:: SOURCE INFORMATION ::
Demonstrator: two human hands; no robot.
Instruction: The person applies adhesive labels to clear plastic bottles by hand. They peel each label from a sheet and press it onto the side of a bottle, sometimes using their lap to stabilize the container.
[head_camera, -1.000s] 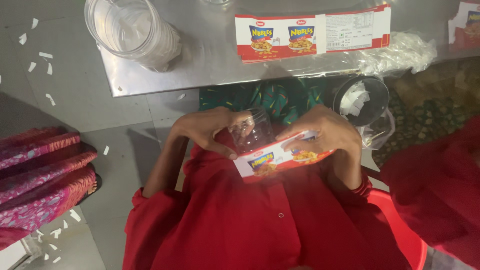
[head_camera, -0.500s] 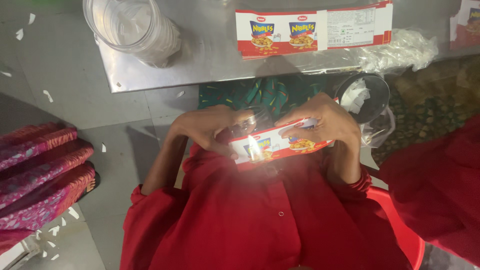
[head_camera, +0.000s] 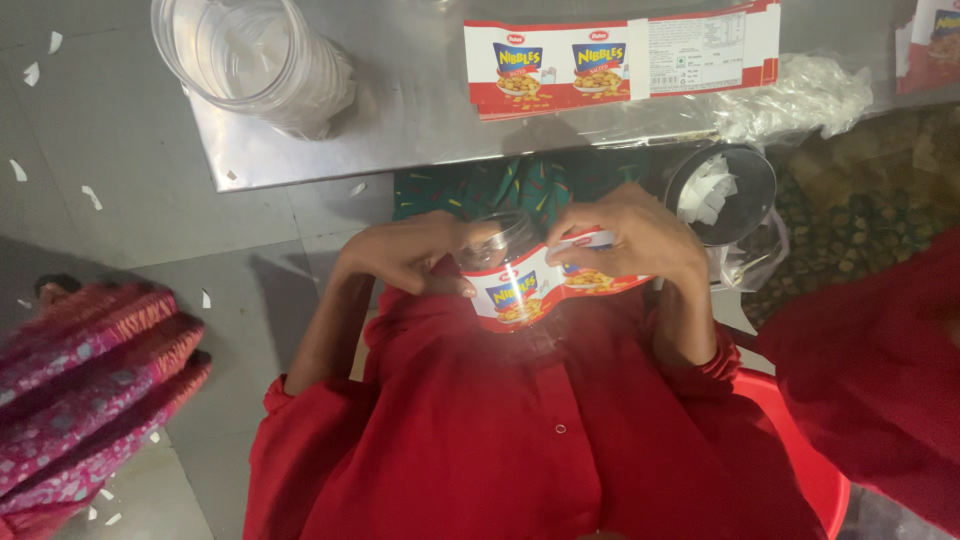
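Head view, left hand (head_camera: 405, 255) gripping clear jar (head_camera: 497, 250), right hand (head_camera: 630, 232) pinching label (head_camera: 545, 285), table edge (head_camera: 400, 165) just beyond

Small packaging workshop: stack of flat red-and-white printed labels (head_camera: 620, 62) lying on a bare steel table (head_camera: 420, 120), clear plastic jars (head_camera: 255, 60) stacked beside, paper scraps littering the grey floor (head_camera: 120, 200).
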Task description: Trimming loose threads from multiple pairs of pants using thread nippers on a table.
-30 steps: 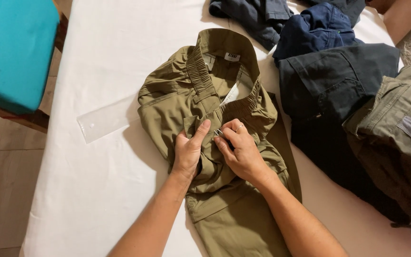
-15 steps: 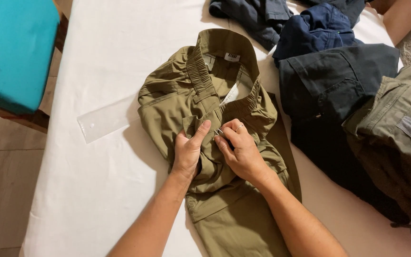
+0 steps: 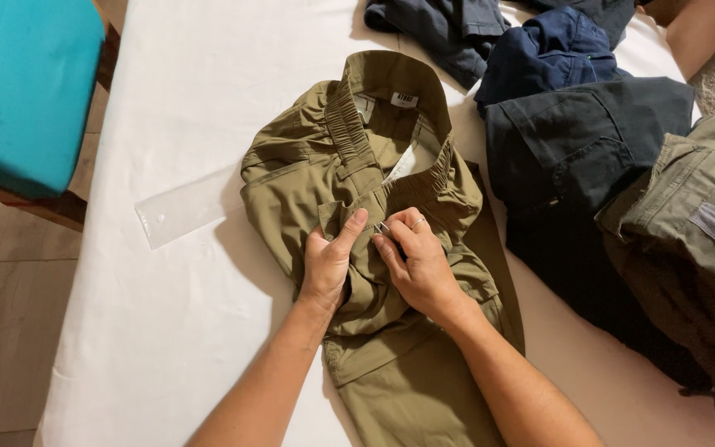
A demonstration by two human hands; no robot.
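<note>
I see both forearms reaching up from the lower edge, converging on the olive trousers [image 3: 391, 248], which lie crumpled in the middle of the white table [image 3: 192, 99] with the waistband turned away from me. My left hand [image 3: 328, 261] rests on the cloth just below the fly, fingers curled around a fold and the thumb stretched up and to the right. My right hand [image 3: 419, 261] sits just beside it, knuckles up, its thumb and forefinger pinched narrowly on a small metal piece at the fly; a ring shows on one finger. The two thumbs nearly touch. A clear plastic sleeve [image 3: 188, 207] lies to the left of the trousers, and dark garments [image 3: 573, 141] are heaped to the right.
</note>
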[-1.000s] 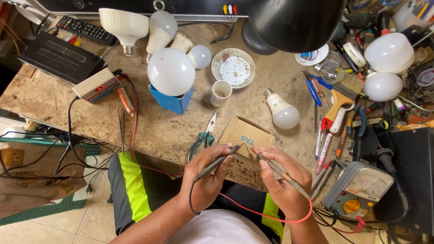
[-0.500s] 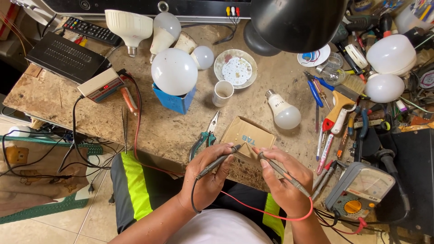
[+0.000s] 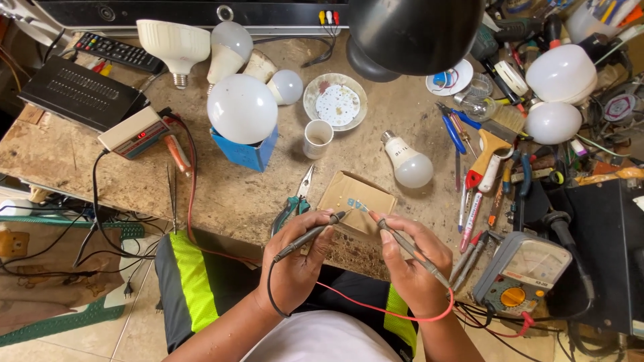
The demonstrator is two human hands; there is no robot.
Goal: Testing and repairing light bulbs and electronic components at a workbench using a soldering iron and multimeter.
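Low in the middle of the frame, a black probe [image 3: 310,236] is pinched in the left hand [image 3: 295,265], and a second probe [image 3: 409,249] in the right hand [image 3: 414,271]. Both tips are pointed inward at small blue parts [image 3: 354,204] on a brown cardboard piece [image 3: 355,201] on the desk [image 3: 221,194].

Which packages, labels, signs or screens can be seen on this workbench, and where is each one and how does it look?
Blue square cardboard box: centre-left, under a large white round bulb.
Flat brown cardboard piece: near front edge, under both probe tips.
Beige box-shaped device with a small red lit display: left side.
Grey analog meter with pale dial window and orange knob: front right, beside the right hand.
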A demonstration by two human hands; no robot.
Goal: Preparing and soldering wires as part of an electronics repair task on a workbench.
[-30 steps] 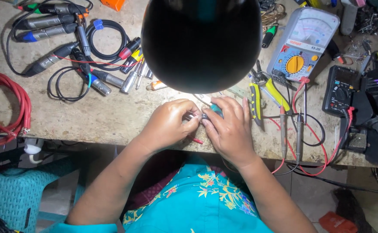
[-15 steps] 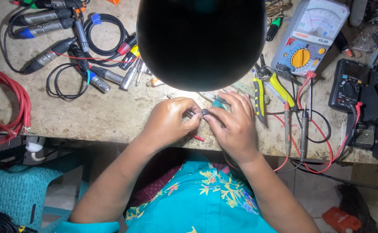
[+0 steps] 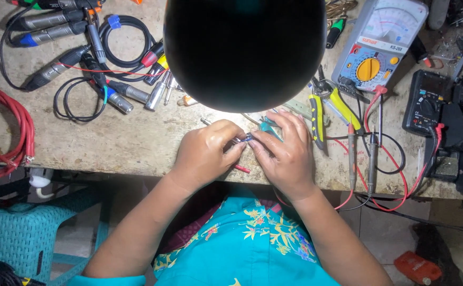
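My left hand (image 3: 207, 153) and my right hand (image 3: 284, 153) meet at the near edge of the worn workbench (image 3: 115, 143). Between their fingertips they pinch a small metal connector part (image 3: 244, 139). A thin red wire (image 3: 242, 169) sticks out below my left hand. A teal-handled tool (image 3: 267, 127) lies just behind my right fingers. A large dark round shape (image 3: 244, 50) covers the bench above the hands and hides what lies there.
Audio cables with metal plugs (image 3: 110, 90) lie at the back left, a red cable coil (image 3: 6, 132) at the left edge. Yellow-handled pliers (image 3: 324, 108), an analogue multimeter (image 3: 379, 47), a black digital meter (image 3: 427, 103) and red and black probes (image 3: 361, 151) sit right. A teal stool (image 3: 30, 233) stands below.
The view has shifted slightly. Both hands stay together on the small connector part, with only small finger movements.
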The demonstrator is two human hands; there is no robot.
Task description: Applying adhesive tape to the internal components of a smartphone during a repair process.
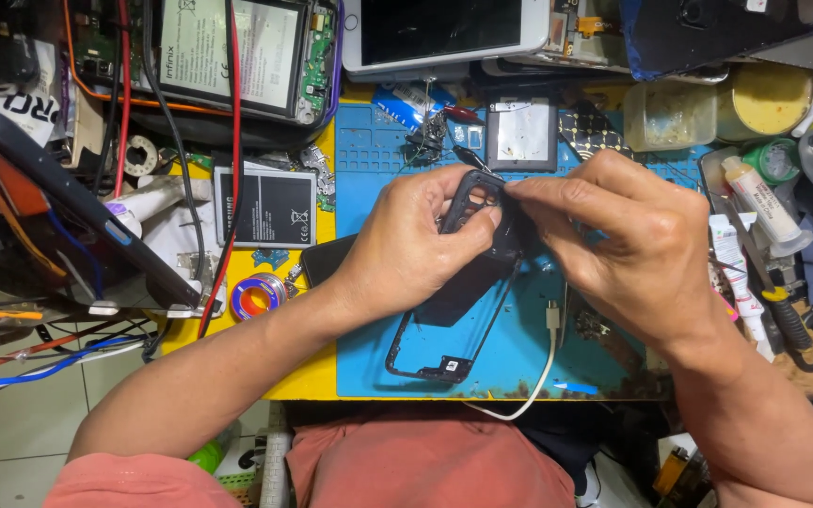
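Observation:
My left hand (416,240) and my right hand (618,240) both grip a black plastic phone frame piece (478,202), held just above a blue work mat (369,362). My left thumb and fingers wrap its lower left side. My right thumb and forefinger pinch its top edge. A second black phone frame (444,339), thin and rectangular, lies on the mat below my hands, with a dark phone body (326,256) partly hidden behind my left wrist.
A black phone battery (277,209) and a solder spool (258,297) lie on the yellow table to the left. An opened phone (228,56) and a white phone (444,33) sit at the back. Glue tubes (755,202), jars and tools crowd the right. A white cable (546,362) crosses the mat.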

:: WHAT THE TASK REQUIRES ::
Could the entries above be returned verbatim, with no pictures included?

:: REPLY TO THE EXERCISE ::
Demonstrator: two human hands; no robot.
Instruction: The person applies adhesive labels to clear plastic bottles by hand. They peel each label from a sheet and press it onto the side of a bottle, sometimes using their lap to stabilize the container.
[head_camera, -1.000s] 
[head_camera, -0.500s] 
[head_camera, +0.000s] 
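Head view, left hand (head_camera: 405, 255) gripping clear jar (head_camera: 497, 250), right hand (head_camera: 630, 232) pinching label (head_camera: 545, 285), table edge (head_camera: 400, 165) just beyond

Small packaging workshop: stack of flat red-and-white printed labels (head_camera: 620, 62) lying on a bare steel table (head_camera: 420, 120), clear plastic jars (head_camera: 255, 60) stacked beside, paper scraps littering the grey floor (head_camera: 120, 200).
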Task description: Trimming loose threads from multiple pairs of pants using thread nippers on a table.
-30 steps: 
-15 steps: 
+0 steps: 
A demonstration by two human hands; no robot.
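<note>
I see both forearms reaching up from the lower edge, converging on the olive trousers [image 3: 391, 248], which lie crumpled in the middle of the white table [image 3: 192, 99] with the waistband turned away from me. My left hand [image 3: 328, 261] rests on the cloth just below the fly, fingers curled around a fold and the thumb stretched up and to the right. My right hand [image 3: 419, 261] sits just beside it, knuckles up, its thumb and forefinger pinched narrowly on a small metal piece at the fly; a ring shows on one finger. The two thumbs nearly touch. A clear plastic sleeve [image 3: 188, 207] lies to the left of the trousers, and dark garments [image 3: 573, 141] are heaped to the right.
</note>
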[-1.000s] 
[-0.500s] 
[+0.000s] 
The demonstrator is two human hands; there is no robot.
Goal: Testing and repairing light bulbs and electronic components at a workbench using a soldering iron and multimeter.
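Low in the middle of the frame, a black probe [image 3: 310,236] is pinched in the left hand [image 3: 295,265], and a second probe [image 3: 409,249] in the right hand [image 3: 414,271]. Both tips are pointed inward at small blue parts [image 3: 354,204] on a brown cardboard piece [image 3: 355,201] on the desk [image 3: 221,194].

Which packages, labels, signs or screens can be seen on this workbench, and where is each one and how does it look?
Blue square cardboard box: centre-left, under a large white round bulb.
Flat brown cardboard piece: near front edge, under both probe tips.
Beige box-shaped device with a small red lit display: left side.
Grey analog meter with pale dial window and orange knob: front right, beside the right hand.
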A demonstration by two human hands; no robot.
Goal: Preparing and soldering wires as part of an electronics repair task on a workbench.
[-30 steps] 
[-15 steps] 
[+0 steps] 
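My left hand (image 3: 207, 153) and my right hand (image 3: 284, 153) meet at the near edge of the worn workbench (image 3: 115, 143). Between their fingertips they pinch a small metal connector part (image 3: 244, 139). A thin red wire (image 3: 242, 169) sticks out below my left hand. A teal-handled tool (image 3: 267, 127) lies just behind my right fingers. A large dark round shape (image 3: 244, 50) covers the bench above the hands and hides what lies there.
Audio cables with metal plugs (image 3: 110, 90) lie at the back left, a red cable coil (image 3: 6, 132) at the left edge. Yellow-handled pliers (image 3: 324, 108), an analogue multimeter (image 3: 379, 47), a black digital meter (image 3: 427, 103) and red and black probes (image 3: 361, 151) sit right. A teal stool (image 3: 30, 233) stands below.
The view has shifted slightly. Both hands stay together on the small connector part, with only small finger movements.
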The demonstrator is two human hands; there is no robot.
Task description: Applying adhesive tape to the internal components of a smartphone during a repair process.
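Observation:
My left hand (416,240) and my right hand (618,240) both grip a black plastic phone frame piece (478,202), held just above a blue work mat (369,362). My left thumb and fingers wrap its lower left side. My right thumb and forefinger pinch its top edge. A second black phone frame (444,339), thin and rectangular, lies on the mat below my hands, with a dark phone body (326,256) partly hidden behind my left wrist.
A black phone battery (277,209) and a solder spool (258,297) lie on the yellow table to the left. An opened phone (228,56) and a white phone (444,33) sit at the back. Glue tubes (755,202), jars and tools crowd the right. A white cable (546,362) crosses the mat.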

With the output given, the exercise is complete.